_Work instructions_
If a line of the material contains "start", copy it.

_Records shown_

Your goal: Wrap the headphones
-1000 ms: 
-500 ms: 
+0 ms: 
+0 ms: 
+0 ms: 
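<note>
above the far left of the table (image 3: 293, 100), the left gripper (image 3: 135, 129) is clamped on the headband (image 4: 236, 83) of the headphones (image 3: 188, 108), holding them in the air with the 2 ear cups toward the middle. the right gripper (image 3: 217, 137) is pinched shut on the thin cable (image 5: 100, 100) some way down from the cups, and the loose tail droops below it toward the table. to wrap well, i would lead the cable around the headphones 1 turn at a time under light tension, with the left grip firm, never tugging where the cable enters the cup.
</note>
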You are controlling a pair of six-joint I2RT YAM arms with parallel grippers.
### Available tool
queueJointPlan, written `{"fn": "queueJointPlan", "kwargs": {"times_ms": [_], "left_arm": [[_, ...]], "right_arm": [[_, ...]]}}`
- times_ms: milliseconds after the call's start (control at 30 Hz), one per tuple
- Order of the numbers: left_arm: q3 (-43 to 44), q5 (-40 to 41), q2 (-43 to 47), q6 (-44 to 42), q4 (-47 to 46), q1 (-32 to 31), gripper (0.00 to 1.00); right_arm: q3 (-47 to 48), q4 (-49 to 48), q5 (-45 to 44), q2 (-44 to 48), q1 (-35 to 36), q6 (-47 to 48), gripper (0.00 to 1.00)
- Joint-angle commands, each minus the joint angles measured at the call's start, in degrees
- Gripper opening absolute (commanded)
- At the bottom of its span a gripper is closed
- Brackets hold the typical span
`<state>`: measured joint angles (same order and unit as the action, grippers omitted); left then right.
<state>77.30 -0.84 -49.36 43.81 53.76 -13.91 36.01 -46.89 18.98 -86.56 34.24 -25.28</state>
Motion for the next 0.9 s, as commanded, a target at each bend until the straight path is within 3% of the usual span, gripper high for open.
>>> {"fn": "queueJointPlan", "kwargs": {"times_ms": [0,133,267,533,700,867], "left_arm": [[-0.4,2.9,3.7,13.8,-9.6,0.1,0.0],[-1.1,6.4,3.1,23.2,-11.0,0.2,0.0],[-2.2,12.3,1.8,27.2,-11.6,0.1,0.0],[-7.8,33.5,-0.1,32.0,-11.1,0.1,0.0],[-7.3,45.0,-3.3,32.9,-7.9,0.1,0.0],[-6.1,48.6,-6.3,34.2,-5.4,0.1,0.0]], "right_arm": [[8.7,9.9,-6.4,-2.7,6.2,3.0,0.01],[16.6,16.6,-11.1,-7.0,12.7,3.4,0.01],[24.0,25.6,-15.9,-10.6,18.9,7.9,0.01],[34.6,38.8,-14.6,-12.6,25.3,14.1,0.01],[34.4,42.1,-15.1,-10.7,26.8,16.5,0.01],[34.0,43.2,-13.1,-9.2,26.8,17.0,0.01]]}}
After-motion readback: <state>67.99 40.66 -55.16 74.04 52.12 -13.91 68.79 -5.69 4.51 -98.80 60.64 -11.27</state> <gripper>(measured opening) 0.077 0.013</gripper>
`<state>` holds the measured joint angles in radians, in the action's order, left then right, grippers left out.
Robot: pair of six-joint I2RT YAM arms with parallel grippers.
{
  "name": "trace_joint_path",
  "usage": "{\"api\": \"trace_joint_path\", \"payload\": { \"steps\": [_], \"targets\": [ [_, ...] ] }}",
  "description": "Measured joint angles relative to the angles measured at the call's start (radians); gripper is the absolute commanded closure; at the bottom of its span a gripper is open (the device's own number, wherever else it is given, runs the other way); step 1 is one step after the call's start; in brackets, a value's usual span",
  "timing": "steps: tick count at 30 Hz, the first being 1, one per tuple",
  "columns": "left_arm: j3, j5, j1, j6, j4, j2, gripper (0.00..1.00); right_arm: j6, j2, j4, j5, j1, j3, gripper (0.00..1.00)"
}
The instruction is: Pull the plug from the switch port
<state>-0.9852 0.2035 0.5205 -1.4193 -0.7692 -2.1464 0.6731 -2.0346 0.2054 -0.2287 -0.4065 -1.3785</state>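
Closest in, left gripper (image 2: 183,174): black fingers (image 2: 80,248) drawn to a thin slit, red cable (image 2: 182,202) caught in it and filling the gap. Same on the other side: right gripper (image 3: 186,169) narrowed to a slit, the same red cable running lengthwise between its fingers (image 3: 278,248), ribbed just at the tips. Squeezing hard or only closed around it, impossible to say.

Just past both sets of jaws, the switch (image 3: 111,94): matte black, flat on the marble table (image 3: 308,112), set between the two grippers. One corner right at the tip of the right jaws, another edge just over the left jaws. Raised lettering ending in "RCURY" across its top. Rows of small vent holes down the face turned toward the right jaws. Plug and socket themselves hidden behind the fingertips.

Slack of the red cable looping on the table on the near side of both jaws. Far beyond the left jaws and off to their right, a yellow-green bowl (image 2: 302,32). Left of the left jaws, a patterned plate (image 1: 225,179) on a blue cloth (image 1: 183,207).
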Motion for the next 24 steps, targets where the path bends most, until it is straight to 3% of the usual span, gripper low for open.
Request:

_Solution_
- times_ms: milliseconds after the call's start (control at 30 Hz), one per tuple
- Joint-angle commands, each minus the joint angles measured at the call's start, in degrees
  "description": "Measured joint angles relative to the angles measured at the call's start (radians); gripper is the absolute commanded closure; at the bottom of its span a gripper is open (the device's own number, wherever else it is given, runs the other way); step 1 is one step after the call's start; in brackets, a value's usual span",

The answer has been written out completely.